I’m trying to upgrade from NServiceBus.Transport.AzureServiceBus version 1.x to version 2.x in my NServiceBus.Router project.
Due to restrictions, I was using a CustomTokenProvider that used separate connection strings per queue, so the application wouldn’t need to connection string that provides access to the entire service bus namespace. This was because my client considered it a security risk if the application had access to the entire namespace
Code snippet for my previous custom token provider:
internal class SasKeyPerEntityPathTokenProvider : ITokenProvider
{
private readonly IDictionary<string, ITokenProvider> tokenProviders;
// [...]
public async Task<SecurityToken> GetTokenAsync(string appliesTo, TimeSpan timeout)
{
bool found = TryGetTokenProvider(appliesTo, out var tokenProvider);
if (!found)
{
if (appliesTo.Contains("$nservicebus-verification-queue"))
{
// NServiceBus requests tokens for this for some reason.

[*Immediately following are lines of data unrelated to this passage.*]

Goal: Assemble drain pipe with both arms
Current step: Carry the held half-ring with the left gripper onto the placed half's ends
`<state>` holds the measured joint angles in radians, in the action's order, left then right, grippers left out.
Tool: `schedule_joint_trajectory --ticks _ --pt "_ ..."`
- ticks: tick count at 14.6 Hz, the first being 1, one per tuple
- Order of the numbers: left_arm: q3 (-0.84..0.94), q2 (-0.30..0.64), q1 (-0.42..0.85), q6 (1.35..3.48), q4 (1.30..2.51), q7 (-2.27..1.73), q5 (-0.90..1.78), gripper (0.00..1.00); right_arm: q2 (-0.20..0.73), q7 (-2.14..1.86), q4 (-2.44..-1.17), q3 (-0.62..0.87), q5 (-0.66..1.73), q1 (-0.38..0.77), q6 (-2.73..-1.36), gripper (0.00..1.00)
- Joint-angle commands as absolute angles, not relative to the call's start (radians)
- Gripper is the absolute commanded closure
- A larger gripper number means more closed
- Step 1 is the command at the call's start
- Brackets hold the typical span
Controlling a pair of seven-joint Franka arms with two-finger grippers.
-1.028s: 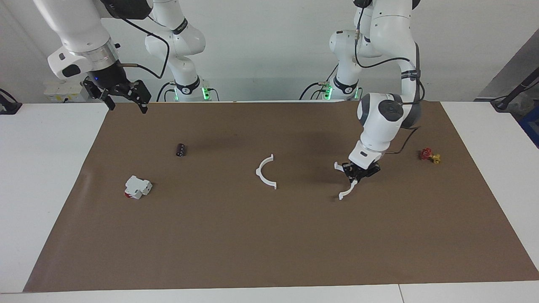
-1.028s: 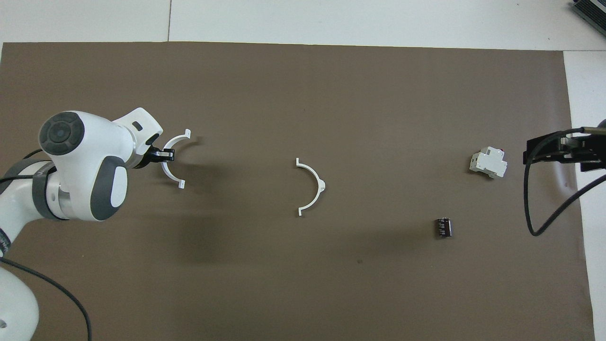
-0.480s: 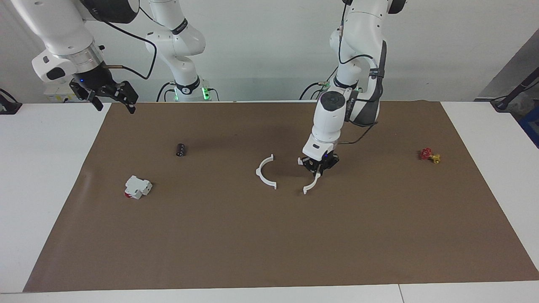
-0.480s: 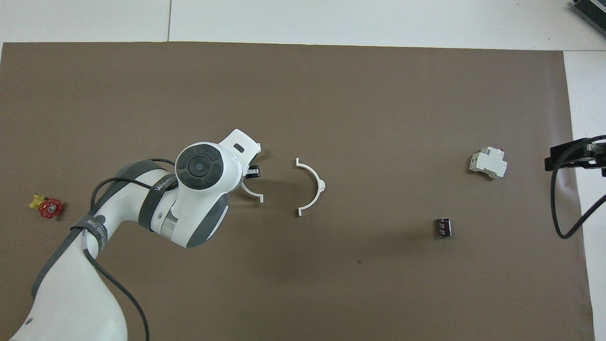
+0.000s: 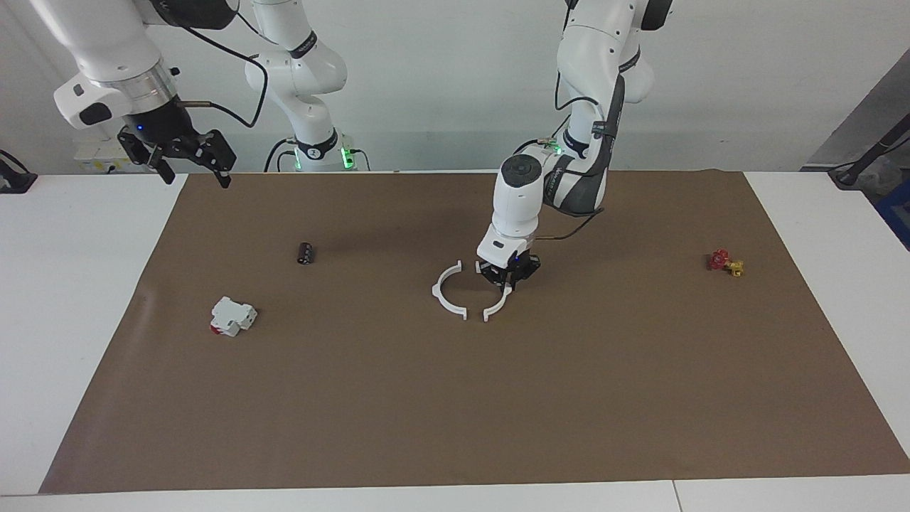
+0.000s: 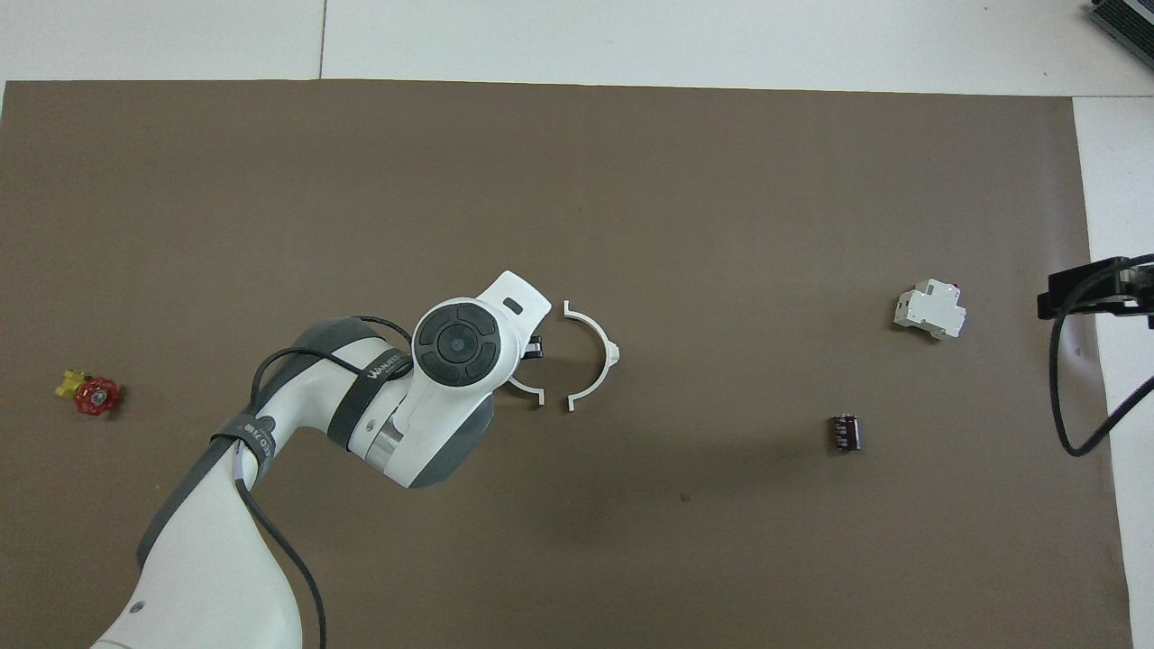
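Drain pipe halves sit mid-bench: the left gripper (image 5: 507, 279), jaws clenched on one white arc (image 5: 497, 307), holds it just beside the loose arc (image 5: 446, 293). Both look light, thin and springy, best pinched mid-curve. The right gripper (image 5: 186, 158) waits released over the bench's edge at its own end.

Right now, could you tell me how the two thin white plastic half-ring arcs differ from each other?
The half-ring arc nearer the left arm's end is pinched in the shut left gripper; the other half-ring arc lies free on the brown mat, untouched. The held arc is partly hidden under the gripper; the free arc shows whole. Their open sides face each other, with a small gap left between the ends. Both are thin, white and tabbed. The right gripper waits, open.
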<state>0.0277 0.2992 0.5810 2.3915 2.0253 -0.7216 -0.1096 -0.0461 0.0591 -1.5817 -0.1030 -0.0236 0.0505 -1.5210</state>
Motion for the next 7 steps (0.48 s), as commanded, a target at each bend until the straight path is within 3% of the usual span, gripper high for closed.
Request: schedule_joint_trajectory --ticks 1,7 --pt "0.015 0.319 0.609 2.398 2.016 -0.744 -0.158 1.00 -0.063 0.066 -1.588 -0.103 -0.014 0.051 -1.513 0.00" --pt "0.017 0.319 0.638 2.399 2.019 -0.767 -0.156 1.00 -0.064 0.066 -1.589 -0.101 -0.012 0.051 -1.513 0.00"
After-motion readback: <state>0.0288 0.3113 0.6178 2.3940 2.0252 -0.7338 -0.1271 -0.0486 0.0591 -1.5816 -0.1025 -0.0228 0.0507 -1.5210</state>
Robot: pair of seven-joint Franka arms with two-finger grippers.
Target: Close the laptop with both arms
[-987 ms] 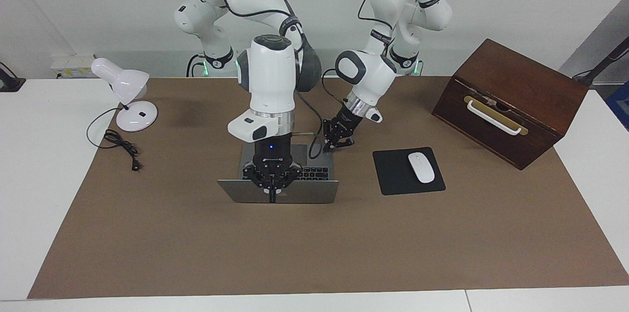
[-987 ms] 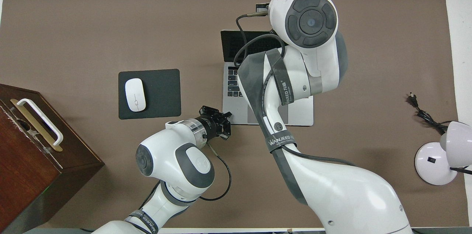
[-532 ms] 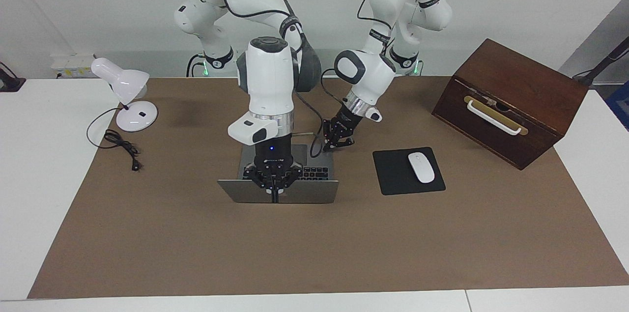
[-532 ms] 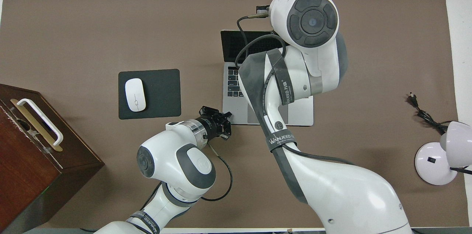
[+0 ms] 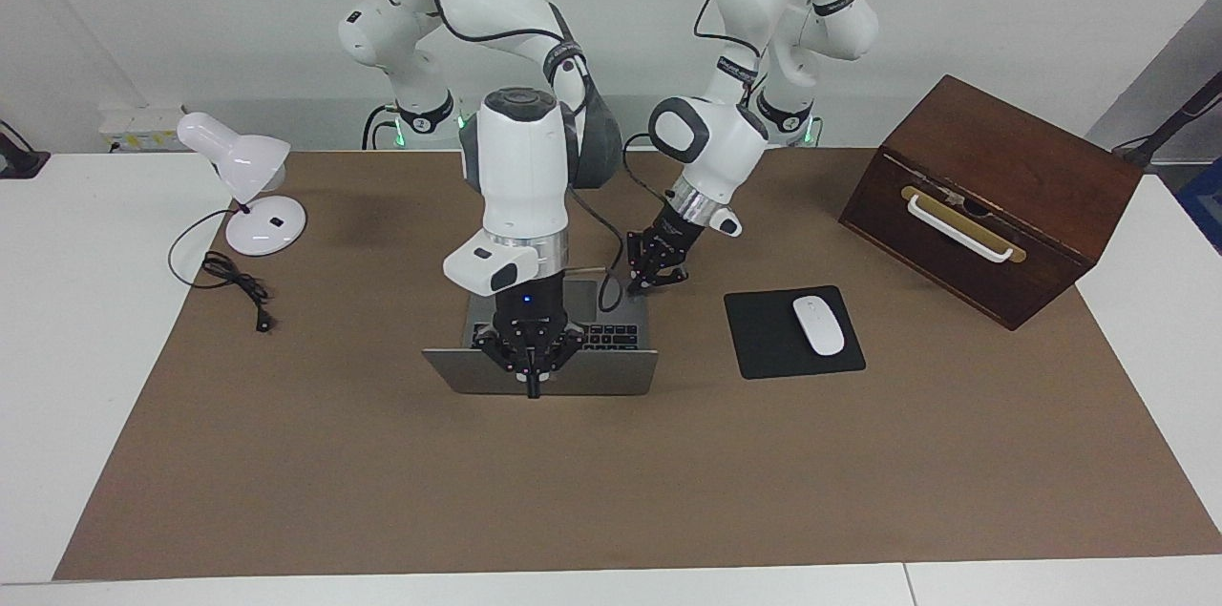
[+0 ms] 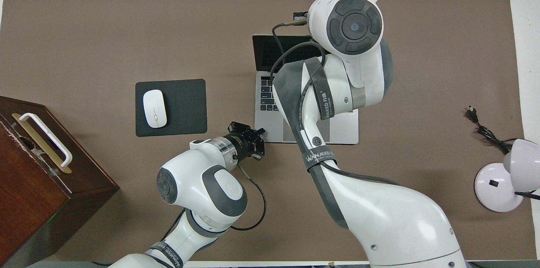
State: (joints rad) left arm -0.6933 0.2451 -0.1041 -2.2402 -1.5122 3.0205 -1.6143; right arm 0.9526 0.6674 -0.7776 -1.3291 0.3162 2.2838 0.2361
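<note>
The laptop stands open near the middle of the brown mat, its lid raised toward the mat's edge farthest from the robots.

The facing view shows the right gripper pointing straight down, fingertips together, at the top edge of the lid. In the overhead view this gripper is hidden under its own arm; there only the dark screen and part of the keyboard show.

The left gripper is also shut and sits at the corner of the laptop base nearest the robots, on the side of the mousepad. The overhead view confirms that corner.

Compared with a second ago, the right arm's wrist has risen a little and leans back toward the robots, and the lid looks unchanged. The left arm has not moved.
</note>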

It doesn't need it though, so ignore it.
return await tokenProviders.Values.First().GetTokenAsync(appliesTo, timeout);
}
throw new Exception($"No token provider found for {appliesTo}.");
}
return await tokenProvider.GetTokenAsync(appliesTo, timeout);
}
// [...]
}
I’m trying to reproduce this behavior using the new TokenCredential-based authentication and CustomTokenCredential
router.AddInterface<AzureServiceBusTransport>(InterfaceNameAzureServiceBus, t =>
{
t.ConnectionString(myConnectionString);
t.TopicName(routingConfig.AzureServiceBusEndpoint.TopicName);
t.CustomTokenCredential(new MyCustomTokenCredential(routingConfig.AzureServiceBusEndpoint.ConnectionStrings));
});
However, it seems that the TokenRequestContext passed to TokenCredential.GetTokenAsync does not contain any information about which EntityPath the application is trying to get an AccessToken for, similar to the appliesTo parameter in the earlier code snippet.
Does anybody still know a way for me to avoid having to use SAS tokens at the namespace level?